U.S. stocks are officially in a bear market after they declined 22.5% through June. This would be the 7th bear market in the last 50 years, and within that small sample size, recessions have followed those bears markets 83% of the time, according to an article by John Rekenthaler in Morningstar.
But while the Dotcom crash of 2000-2002 technically qualified as a recession, it only lasted 8 months and the country’s GDP declined by only 0.3%. And if the bear-market standard is relaxed just a bit to set the qualifying number at 18%, that would expand the number of bear markets to 10 in the last 50 years. Out of those 10, only 4 preceded a real recession. Given that slightly larger sample size, the odds of a true recession drops to 40%.
While the U.S. stock market is considered a “leading indicator” whose performance is a sign of things to come, Rekenthaler found that bear markets didn’t actually precede a recession but followed it; in nearly every historical instance, a recession had already started by the time the market hit the 20% threshold. The economy’s problems were already obvious when the market entered that bear territory.
So is the current stock market trailing behind the economy? Rekenthaler wonders. He posits that the answer to that question is hard to determine. Real GDP shrank 1.5% during the first quarter of 2022, which could lead to a recession followed by a bear market several months later according to a regular pattern. But most analysts predict GDP to be positive in this year’s 2nd quarter, which would make a recession less likely. And it’s important to factor in the unemployment rate, the article maintains; in the past, bear markets arise after unemployment increases, but today’s unemployment rate is nearly the lowest it’s been in a half century.

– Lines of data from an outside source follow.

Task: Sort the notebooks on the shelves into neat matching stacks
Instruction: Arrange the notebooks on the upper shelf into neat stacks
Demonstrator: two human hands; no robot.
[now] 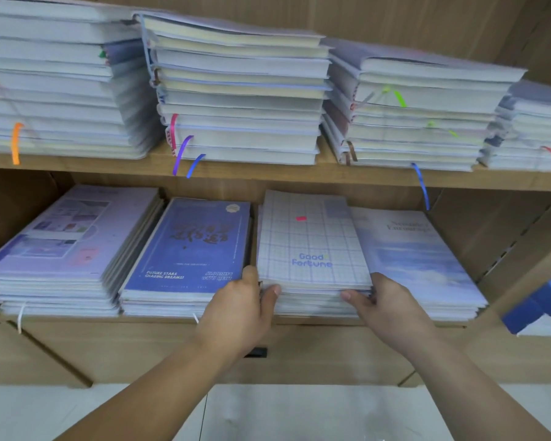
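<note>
L hand (245,300) & R hand (385,300) each pinched a front corner of the grid notebook (309,243), which sat btwn them atop its stack, w/ blue notebook stack (188,249) just left of L grip & sky-cover stack (420,259) right beside R grip

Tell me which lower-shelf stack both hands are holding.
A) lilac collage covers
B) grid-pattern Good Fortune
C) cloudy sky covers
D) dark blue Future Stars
B: the left hand and the right hand grip the front edge of the grid-pattern Good Fortune stack from either side.
</note>
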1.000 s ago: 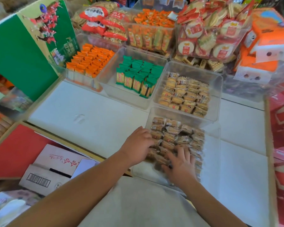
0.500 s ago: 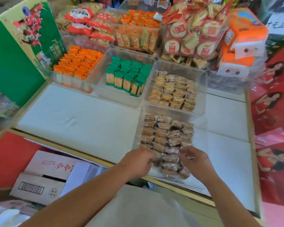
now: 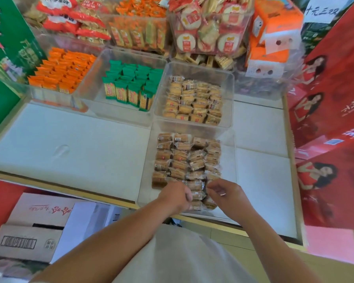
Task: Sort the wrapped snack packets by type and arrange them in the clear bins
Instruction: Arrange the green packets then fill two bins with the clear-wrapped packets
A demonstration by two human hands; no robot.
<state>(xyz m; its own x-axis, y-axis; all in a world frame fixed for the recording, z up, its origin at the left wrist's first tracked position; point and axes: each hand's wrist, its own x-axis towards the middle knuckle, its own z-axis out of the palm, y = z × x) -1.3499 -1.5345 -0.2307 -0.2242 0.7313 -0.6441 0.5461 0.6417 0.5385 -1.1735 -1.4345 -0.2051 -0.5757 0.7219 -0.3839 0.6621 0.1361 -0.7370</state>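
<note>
The nearest clear bin [image 3: 232, 160] holds rows of brown wrapped packets [image 3: 184, 158]. Both hands are at its near end. My left hand [image 3: 176, 196] has its fingers curled against the closest brown packets and seems to grip one. My right hand [image 3: 225, 190] is curled beside it, thumb and fingertips pinching the wrapper edge of a packet in the last row. Behind this bin stand a bin of pale yellow packets [image 3: 192, 101], one of green packets [image 3: 131, 86] and one of orange packets [image 3: 61, 70].
Fuller bins and bags of snacks [image 3: 208, 27] are stacked along the back. Red cartons [image 3: 331, 119] wall off the right side, a green box [image 3: 8, 48] the left. White table surface [image 3: 70, 144] lies left of the near bin. Cardboard boxes [image 3: 39, 221] sit below the table edge.
Both hands have drawn back from the middle of the brown packets to the near end of the bin. The right hand went from flat on the packets to curled.
</note>
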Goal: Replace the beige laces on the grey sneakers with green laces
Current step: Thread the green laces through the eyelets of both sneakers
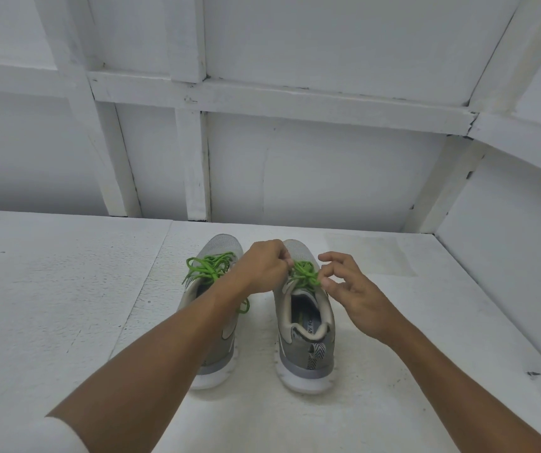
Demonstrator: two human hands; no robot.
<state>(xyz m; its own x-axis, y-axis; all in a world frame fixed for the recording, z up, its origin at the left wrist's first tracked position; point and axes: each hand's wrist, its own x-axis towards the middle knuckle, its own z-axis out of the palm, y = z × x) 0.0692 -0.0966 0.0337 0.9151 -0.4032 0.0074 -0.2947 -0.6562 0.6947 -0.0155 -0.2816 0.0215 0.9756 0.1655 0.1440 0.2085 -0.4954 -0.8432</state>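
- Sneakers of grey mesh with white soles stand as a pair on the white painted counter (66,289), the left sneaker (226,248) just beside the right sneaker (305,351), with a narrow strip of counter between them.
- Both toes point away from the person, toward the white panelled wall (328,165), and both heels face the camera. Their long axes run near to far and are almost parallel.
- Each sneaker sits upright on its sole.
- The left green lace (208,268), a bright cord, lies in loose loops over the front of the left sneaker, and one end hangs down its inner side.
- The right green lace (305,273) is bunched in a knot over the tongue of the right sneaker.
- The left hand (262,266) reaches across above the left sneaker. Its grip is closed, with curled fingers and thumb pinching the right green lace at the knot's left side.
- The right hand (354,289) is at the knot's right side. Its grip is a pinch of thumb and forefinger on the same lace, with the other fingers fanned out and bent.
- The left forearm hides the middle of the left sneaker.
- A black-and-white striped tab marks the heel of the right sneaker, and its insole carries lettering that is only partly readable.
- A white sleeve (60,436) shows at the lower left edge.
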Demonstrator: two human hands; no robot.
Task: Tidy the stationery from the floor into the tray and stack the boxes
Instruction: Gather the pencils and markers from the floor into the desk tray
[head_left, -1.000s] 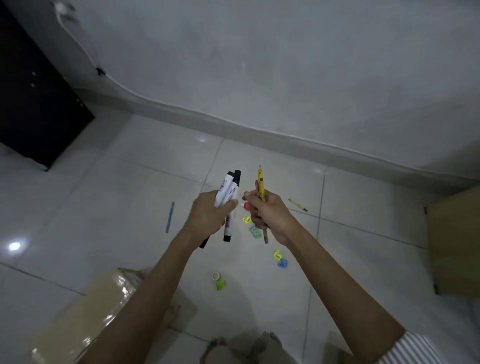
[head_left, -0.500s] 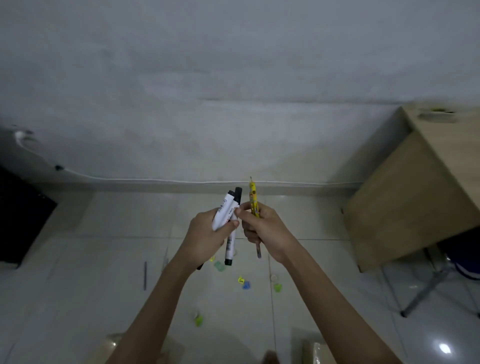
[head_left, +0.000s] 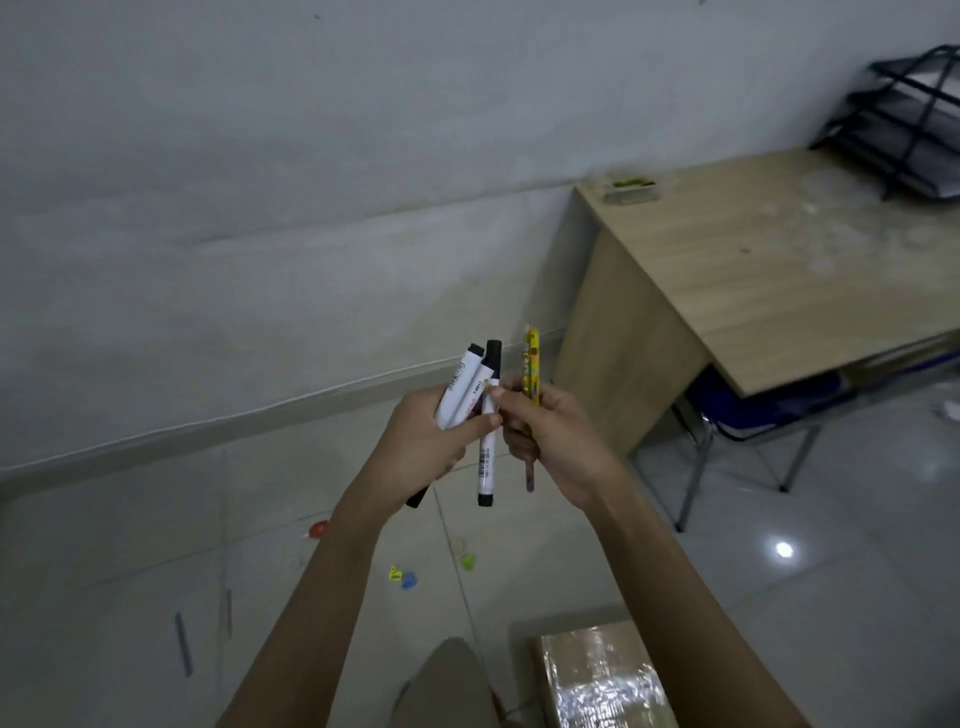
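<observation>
I'm looking out over a wooden desk (head_left: 779, 270) up and to the right, with a black wire rack (head_left: 904, 119) at its far corner and a small clear tray (head_left: 631, 188) near its back-left corner – that tray, I judge, is where this handful goes. Low in view, a taped cardboard box (head_left: 602, 680) sits on the floor by my knee. Closer in, both hands are full and raised between me and the desk: my left hand (head_left: 426, 441) is wrapped around a bundle of white markers (head_left: 467, 392), their long axes near upright, black caps up; my right hand (head_left: 558, 436) is closed on a yellow pencil (head_left: 531, 364), also standing near vertical, its thumb and forefinger touching one marker. The tray lies up and to the right of both hands, so the right hand is the nearer one – I'd lead with it. Down on the tiles, loose bits wait: a red clip (head_left: 318, 529), a yellow clip (head_left: 395, 573) touching a blue clip (head_left: 409, 580), a green clip (head_left: 468, 561), and a grey pen (head_left: 183, 644) well to the left.
</observation>
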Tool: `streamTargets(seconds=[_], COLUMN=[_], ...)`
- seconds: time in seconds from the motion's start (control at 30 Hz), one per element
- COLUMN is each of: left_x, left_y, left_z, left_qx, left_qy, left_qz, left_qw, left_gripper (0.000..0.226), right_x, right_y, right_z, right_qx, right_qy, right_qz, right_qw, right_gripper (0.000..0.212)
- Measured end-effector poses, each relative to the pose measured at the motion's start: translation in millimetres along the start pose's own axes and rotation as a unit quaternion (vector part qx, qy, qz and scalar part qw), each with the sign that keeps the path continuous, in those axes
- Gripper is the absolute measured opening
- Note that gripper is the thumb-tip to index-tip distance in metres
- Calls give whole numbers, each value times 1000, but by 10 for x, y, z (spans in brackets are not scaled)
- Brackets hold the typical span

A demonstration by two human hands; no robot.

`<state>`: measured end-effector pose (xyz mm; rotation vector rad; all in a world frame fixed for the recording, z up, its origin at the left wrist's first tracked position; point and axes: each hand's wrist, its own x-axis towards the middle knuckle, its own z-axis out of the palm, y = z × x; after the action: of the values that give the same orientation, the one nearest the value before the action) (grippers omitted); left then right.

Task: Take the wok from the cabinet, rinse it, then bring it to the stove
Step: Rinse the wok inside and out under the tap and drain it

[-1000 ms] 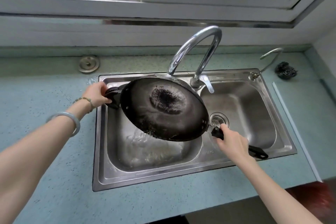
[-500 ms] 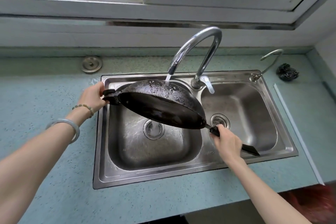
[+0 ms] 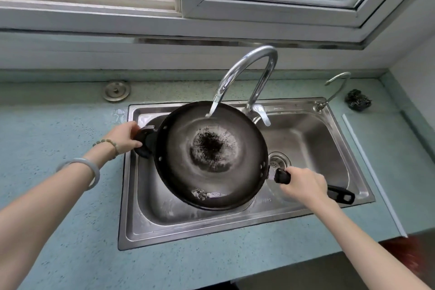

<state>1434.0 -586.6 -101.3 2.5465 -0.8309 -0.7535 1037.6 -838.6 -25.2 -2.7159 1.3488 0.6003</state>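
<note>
Wok (image 3: 210,155) first: you have it over the left basin of the sink (image 3: 235,226), open side up, tipped a little toward you, with the tap (image 3: 244,73) running onto its far inner wall. A dark burnt patch sits at its centre and a little water is pooling at the near edge.

Your left hand (image 3: 126,138) is wrapped around the short black side handle (image 3: 146,141), fingers curled shut on it, wrist straight and forearm reaching in from the lower left. Your right hand (image 3: 303,183) is closed around the long handle (image 3: 339,194) near where it joins the pan, with the handle's tail sticking out past your palm over the sink's front ledge.

Watch these things. The stream lands high on a sloped wall, so it will likely splash over the rim onto the counter (image 3: 58,113) if you tilt further. Wet handles are slippery; if either hold loosens, the pan will probably swing down and bang the basin or the tap spout, which hangs just above the far rim. Lifting out toward the stove with water inside would drip across the counter, so pour it off first.
</note>
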Motion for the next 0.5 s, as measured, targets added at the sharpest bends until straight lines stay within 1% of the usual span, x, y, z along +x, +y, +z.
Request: streamTargets(seconds=[0.07,0.1,0.13,0.2,0.23,0.3,0.4,0.5], left_x=[92,137,172,227,257,284,429,659], left_y=[-52,-79,-98,-77,-19,52,-3,-122], left_z=[22,27,35,63,84,155,376,701], left_qx=[-53,-103,-165,-295,-337,-367,-356,-367], left_qy=[-13,-19,-24,-36,-38,-29,-16,-48], left_qz=[-27,-46,-70,-112,-127,-141,-135,-146], left_qw=[998,993,984,948,932,919,925,917], left_gripper=[32,31,30,24,18,12,23,28], right_x=[-14,-31,-53,-106,-143,-229,-408,-569], right_y=[-9,-17,-32,-66,-87,-161,-316,-483], right_z=[-181,-285,-399,-642,-785,-1072,-1477,-1771], right_qx=[-16,-25,-34,-56,-67,-93,-138,-202], right_qy=[-21,-31,-41,-58,-65,-77,-74,-43], right_qz=[-22,-33,-45,-64,-68,-84,-101,-111], right_qw=[999,999,998,995,993,989,982,972], right_gripper=[17,17,16,16,16,16,16,12])
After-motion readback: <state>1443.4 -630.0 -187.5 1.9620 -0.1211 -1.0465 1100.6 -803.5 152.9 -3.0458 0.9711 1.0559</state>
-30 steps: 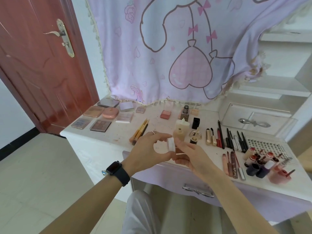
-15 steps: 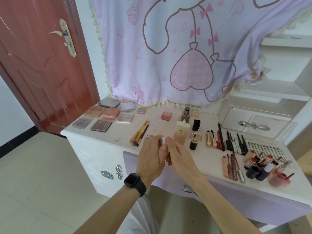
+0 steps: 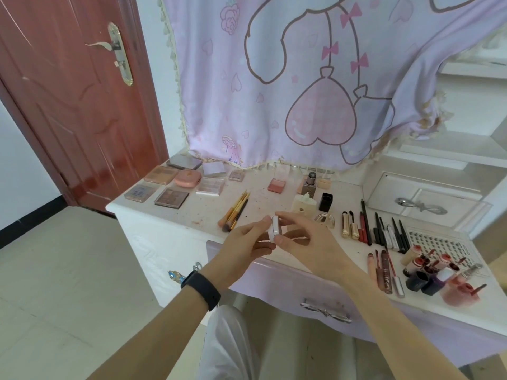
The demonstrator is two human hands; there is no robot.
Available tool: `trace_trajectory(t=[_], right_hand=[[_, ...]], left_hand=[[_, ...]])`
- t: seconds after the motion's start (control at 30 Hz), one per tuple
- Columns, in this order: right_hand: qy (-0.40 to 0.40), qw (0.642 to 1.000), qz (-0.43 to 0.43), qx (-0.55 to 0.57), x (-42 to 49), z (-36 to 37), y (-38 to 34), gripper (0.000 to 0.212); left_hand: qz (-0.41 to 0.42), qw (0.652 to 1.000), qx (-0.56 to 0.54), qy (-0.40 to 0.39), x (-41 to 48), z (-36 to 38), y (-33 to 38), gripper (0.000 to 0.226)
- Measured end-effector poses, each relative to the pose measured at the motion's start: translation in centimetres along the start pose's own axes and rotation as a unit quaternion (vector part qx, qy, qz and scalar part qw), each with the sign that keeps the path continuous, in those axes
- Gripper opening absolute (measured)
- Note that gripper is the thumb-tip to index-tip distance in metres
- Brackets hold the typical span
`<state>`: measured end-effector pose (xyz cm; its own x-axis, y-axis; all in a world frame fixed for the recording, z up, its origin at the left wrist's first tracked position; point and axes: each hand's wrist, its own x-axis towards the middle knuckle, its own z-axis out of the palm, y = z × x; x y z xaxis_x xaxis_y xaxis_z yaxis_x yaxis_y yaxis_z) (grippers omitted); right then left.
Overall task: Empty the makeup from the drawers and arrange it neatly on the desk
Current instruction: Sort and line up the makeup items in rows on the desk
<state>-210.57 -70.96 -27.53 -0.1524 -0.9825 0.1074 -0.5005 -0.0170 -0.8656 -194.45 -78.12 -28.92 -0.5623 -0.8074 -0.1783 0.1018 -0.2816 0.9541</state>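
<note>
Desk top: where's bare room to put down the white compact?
Free: the patch between the makeup brushes, the blush pan and the foundation bottle; also between the brushes and the eyeshadow palette. Crowded: the right end, pencils and lip glosses.
</note>
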Motion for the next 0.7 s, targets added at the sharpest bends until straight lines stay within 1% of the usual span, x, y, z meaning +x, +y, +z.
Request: trace_trajectory(t=[0.1, 0.23, 0.37, 0.5, 0.57, 0.63, 0.7], right_hand=[[-0.02, 1.0, 0.02, 0.009, 0.0, -0.2, -0.5, 0.051], [-0.013, 0.999, 0.034, -0.009, 0.5, -0.3, -0.8, 0.045], [-0.036, 0.999, 0.032, -0.002, 0.5, -0.8, -1.1, 0.043], [-0.024, 1.0, 0.011, -0.013, 0.5, -1.0, -1.4, 0.045], [-0.012, 1.0, 0.013, 0.013, 0.5, -1.1, -1.3, 0.045], [0.001, 0.998, 0.021, 0.052, 0.5, -1.0, -1.1, 0.044], [0.018, 0.996, 0.028, 0.086, 0.3, -0.7, -0.7, 0.044]], left_hand=[[-0.028, 0.999, -0.039, -0.026, -0.2, -0.6, 0.2, 0.034], [-0.049, 0.995, -0.068, -0.045, -0.5, -0.9, 0.4, 0.029], [-0.085, 0.991, -0.094, -0.032, -0.6, -1.3, 0.5, 0.026], [-0.106, 0.988, -0.106, -0.021, -0.6, -1.7, 0.4, 0.025], [-0.104, 0.985, -0.136, -0.031, -0.5, -2.0, 0.3, 0.026], [-0.096, 0.979, -0.171, -0.049, -0.4, -2.6, 0.2, 0.036], [-0.079, 0.977, -0.186, -0.072, -0.2, -3.2, 0.0, 0.038]])
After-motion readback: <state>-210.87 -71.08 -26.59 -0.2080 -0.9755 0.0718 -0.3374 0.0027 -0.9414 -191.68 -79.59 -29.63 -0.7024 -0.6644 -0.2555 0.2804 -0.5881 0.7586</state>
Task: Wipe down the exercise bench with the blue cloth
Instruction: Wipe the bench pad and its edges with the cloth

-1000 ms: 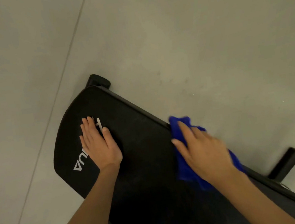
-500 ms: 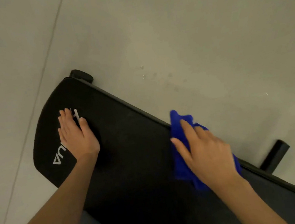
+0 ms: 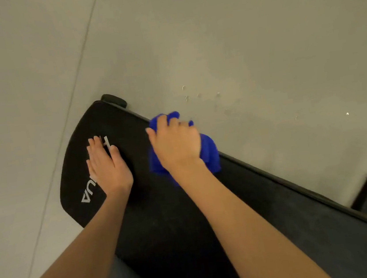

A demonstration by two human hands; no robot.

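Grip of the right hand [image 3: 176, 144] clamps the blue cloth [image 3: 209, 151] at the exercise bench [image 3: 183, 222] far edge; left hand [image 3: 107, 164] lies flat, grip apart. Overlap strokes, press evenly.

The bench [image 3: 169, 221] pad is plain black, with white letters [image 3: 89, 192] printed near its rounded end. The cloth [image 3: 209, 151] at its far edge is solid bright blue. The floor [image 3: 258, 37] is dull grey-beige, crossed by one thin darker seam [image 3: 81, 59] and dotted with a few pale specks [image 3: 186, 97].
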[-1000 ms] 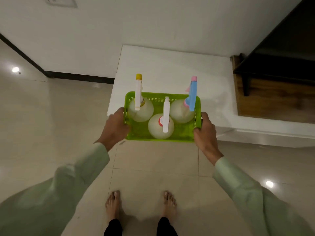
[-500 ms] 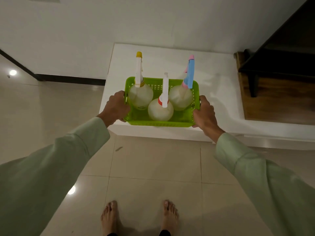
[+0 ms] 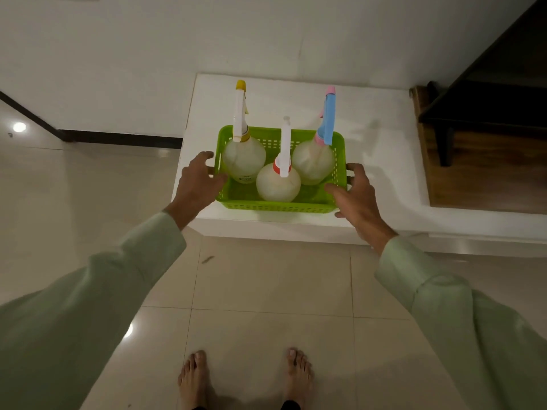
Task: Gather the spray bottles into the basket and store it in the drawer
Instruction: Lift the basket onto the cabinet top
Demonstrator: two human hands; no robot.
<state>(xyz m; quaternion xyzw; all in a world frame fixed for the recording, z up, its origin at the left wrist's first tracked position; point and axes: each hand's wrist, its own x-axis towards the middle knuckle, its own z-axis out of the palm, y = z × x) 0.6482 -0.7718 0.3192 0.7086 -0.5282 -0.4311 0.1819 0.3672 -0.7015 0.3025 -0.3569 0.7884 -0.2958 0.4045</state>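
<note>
A person looks down at a low white platform [image 3: 384, 161] against a wall, bare feet on a tiled floor [image 3: 266, 276]. A green basket [image 3: 275, 206] sits on the platform at its front edge, toward the front-left corner.

The left hand [image 3: 196, 184] is spread at the basket's left side, fingers loose and closing on nothing, thumb touching or just beside the rim. Inside the basket three spray bottles stand upright and close together: one with a yellow-tipped nozzle [image 3: 244, 161] at the back left, one with a red collar and white nozzle [image 3: 278, 184] at the front middle, and one with a blue and pink nozzle [image 3: 313, 164] at the back right. The right hand [image 3: 356, 196] is spread too, at the right side near a small side handle, gripping nothing.

No drawer can be seen from here. The likely risks: the tall, top-heavy bottles tipping if the basket is lifted unevenly, or the basket, so near the edge, getting nudged off onto the floor.
</note>
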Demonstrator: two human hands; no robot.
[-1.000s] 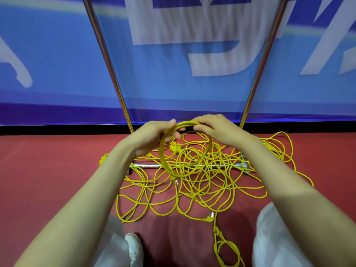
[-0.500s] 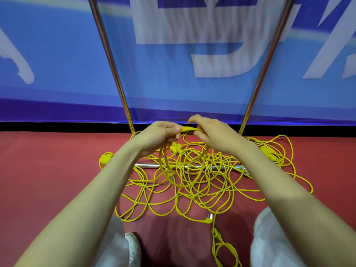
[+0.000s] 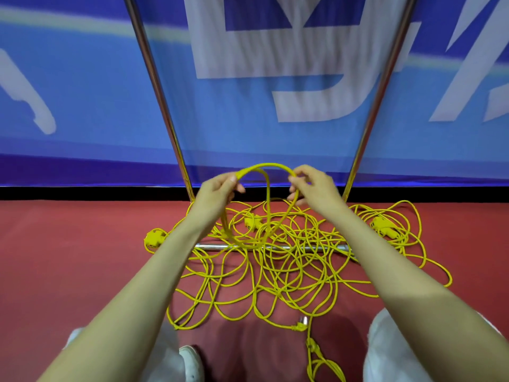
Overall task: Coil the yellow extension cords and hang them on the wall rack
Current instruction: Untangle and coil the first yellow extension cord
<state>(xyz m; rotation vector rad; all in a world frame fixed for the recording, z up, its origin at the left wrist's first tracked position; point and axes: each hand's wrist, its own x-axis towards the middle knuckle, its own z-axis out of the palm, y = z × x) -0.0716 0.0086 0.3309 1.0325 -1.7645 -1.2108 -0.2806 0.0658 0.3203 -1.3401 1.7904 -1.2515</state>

Though evidence from the past tells us that a bear market usually signals a recession is already happening, Rekenthaler takes the positive outlook that if you loosen the qualifications for a bear market just slightly, differentiate between harsh and mild recessions, and factor in GDP-growth as well as unemployment rates, there is a strong possibility that a recession isn’t necessarily a foregone conclusion and the current bear market is “a false alarm.”